[Information]

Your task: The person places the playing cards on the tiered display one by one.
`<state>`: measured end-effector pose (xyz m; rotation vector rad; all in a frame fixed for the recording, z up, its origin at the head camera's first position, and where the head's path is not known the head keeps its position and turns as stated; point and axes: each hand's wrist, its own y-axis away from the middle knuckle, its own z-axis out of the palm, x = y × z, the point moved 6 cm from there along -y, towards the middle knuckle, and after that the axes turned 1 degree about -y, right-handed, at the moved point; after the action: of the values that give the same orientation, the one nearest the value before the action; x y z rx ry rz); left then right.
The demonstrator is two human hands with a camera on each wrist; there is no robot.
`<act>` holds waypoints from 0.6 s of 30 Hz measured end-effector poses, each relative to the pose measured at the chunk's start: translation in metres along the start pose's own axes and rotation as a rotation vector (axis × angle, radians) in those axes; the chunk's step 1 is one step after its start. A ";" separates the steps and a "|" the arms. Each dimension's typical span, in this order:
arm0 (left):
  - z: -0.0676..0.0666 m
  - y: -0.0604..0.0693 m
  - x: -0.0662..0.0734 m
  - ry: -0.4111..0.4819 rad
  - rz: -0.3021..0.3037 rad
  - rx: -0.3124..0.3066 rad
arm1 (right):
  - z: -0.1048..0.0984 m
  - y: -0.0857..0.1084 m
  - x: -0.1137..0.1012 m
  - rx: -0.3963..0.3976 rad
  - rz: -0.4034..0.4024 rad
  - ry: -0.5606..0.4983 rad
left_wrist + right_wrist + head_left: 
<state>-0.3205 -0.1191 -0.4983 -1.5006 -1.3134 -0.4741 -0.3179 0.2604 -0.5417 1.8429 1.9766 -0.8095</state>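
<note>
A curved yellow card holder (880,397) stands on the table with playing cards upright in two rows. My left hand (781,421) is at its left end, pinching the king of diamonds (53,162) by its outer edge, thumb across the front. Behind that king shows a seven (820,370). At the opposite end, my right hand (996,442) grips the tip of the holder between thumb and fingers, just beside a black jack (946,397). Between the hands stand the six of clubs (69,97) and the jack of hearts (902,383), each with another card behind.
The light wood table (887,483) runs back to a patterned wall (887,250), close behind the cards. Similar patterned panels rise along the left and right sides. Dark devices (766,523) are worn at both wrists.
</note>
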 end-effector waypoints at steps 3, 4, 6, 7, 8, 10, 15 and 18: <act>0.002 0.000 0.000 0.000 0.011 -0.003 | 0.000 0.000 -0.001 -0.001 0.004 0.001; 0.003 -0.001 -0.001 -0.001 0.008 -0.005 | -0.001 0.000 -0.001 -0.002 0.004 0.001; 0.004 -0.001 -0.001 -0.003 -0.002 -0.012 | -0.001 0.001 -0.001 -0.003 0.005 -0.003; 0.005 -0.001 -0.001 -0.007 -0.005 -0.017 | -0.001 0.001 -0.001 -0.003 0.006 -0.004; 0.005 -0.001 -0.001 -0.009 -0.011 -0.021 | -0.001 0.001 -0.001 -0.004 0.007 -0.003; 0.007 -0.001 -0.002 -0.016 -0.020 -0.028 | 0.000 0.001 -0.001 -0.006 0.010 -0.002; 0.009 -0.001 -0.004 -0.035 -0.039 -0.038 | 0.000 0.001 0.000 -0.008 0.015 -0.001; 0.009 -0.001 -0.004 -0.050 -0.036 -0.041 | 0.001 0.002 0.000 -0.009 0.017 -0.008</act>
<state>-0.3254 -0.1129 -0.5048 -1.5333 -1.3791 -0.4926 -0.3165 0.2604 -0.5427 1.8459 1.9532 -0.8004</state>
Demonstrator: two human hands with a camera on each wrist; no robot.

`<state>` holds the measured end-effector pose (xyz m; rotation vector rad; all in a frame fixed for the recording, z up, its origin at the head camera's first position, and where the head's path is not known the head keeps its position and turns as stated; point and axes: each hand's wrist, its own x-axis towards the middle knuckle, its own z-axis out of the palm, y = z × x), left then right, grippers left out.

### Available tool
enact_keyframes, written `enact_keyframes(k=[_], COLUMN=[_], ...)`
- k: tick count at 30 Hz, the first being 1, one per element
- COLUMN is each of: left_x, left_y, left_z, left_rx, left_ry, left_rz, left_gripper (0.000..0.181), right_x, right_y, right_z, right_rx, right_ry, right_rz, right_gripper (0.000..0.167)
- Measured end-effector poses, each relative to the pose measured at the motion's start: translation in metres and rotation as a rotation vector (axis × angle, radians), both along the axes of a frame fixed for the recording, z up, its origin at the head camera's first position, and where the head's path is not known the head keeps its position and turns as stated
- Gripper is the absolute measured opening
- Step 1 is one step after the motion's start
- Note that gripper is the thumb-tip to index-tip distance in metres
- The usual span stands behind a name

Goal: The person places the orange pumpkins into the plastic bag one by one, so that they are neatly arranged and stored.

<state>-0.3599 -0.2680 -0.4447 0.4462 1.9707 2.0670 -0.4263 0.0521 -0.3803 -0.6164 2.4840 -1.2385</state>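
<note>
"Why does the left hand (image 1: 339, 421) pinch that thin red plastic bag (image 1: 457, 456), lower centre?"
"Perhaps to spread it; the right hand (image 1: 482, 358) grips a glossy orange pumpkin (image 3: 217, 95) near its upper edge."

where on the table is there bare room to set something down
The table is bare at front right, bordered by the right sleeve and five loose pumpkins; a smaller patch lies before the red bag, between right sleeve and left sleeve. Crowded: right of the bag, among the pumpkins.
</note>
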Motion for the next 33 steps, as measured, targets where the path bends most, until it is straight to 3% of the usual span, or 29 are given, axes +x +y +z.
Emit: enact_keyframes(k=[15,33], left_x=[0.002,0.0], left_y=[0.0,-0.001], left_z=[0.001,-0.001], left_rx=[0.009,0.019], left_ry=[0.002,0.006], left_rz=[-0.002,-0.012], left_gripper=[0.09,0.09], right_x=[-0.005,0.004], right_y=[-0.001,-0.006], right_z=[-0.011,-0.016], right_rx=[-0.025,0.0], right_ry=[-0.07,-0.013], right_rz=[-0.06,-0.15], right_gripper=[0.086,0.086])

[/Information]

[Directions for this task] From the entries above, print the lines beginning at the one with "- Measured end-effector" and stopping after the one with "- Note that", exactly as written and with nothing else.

[Reply]
- Measured end-effector poses, each relative to the pose measured at the motion's start: translation in metres and rotation as a rotation vector (axis × angle, radians), both along the axes of a frame fixed for the recording, z up, its origin at the head camera's first position, and where the head's path is not known the head keeps its position and turns as stated
- Gripper is the absolute measured opening
- Step 1 is one step after the motion's start
- Note that gripper is the thumb-tip to index-tip distance in metres

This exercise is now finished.